In effetti, alla luce dell’evoluzione normativa – lotta al riciclaggio e all’evasione fiscale, tracciabilità dei pagamenti, limitazioni all’uso del contante nonché canalizzazione sul c/c degli emolumenti derivanti da rapporti di lavoro e pensioni – e della diffusa dematerializzazione della moneta, la titolarità di un conto corrente sta diventando progressivamente indispensabile, non solo nei rapporti commerciali tra privati, ma anche nei rapporti tra il cittadino e le istituzioni, sicché da più parti si sostiene che sia configurabile un vero e proprio diritto a disporre di tale servizio o, comunque, la essenzialità dello stesso (come noto gli artt. 126-noviesdecies e seguenti TUB regolamentano il ‘diritto’ al c.d. conto di base). L’ABF ha reiteratamente affermato che “il conto corrente bancario è divenuto ormai indispensabile per ricevere ed effettuare i pagamenti che rientrano nella normale vita quotidiana delle persone: l’accredito dello stipendio o della pensione, la domiciliazione delle utenze relative ai servizi essenziali, e così via” (cfr.
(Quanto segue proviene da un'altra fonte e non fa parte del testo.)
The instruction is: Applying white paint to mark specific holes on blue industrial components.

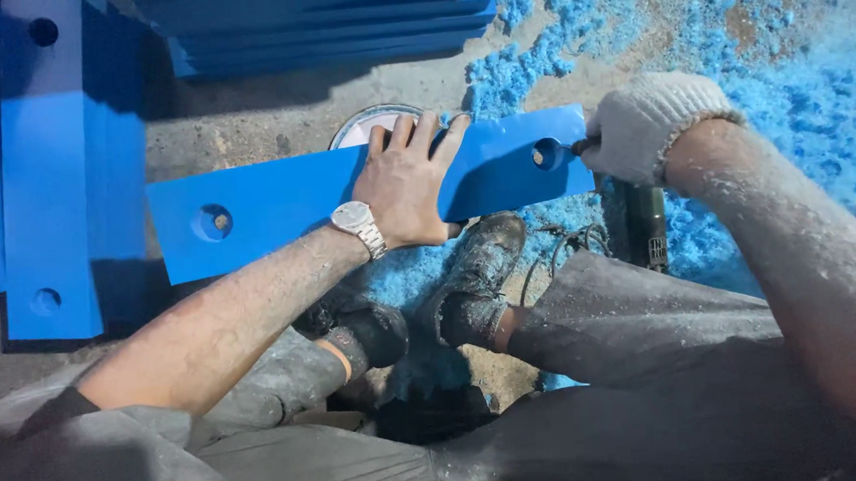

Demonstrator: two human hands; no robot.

ABF Roma nn. 8608/2019; 4286/2016; 5256/2017; 911/2016).
Invero, l’essenzialità della titolarità di un conto corrente impatta anche sul diritto di recesso (anche ad nutum) della banca che, soprattutto ogni qual volta il cliente non sia titolare di un analogo rapporto di c/c presso altro istituto bancario, dovrà essere attentamente ponderato oltre che ancorato alla sussistenza di una giusta causa (nonché rispetto correttezza e buona fede).
Nel nostro ordinamento un ‘diritto al conto corrente’ non è configurato direttamente da alcuna norma; presso il Senato è all’esame il disegno di legge n. 1712/2020 (Disposizioni in materia di utilizzo ed erogazione del rapporto di conto corrente) che prevede l’introduzione nel codice civile dell’art. 1857 bis contenente la previsione, per un verso del divieto per le banche di esimersi dall’apertura di un rapporto di conto corrente e, per altro verso, del divieto di recesso da quelli in essere quando i saldi siano in attivo.
Più in dettaglio, il predetto disegno di legge (rispetto al quale ABI e Bankitalia hanno evidenziato alcune criticità) propone di abrogare la lett. a) dell’art. 33, comma 3, del D.Lgs. 6 settembre 2005, n. 206 (Codice del Consumo), ai sensi del quale “Se il contratto ha ad oggetto la prestazione di servizi finanziari a tempo indeterminato il professionista può recedere, qualora vi sia un giustificato motivo, senza preavviso, dandone immediata comunicazione al consumatore” nonché di introdurre nel codice civile l’art. 1857-bis. – (Apertura e chiusura di un rapporto di conto corrente) per cui « La banca non può in alcun caso esimersi dall’apertura di un rapporto di conto corrente. La banca non può recedere dal contratto di conto corrente prima della scadenza del termine quando i saldi siano in attivo ».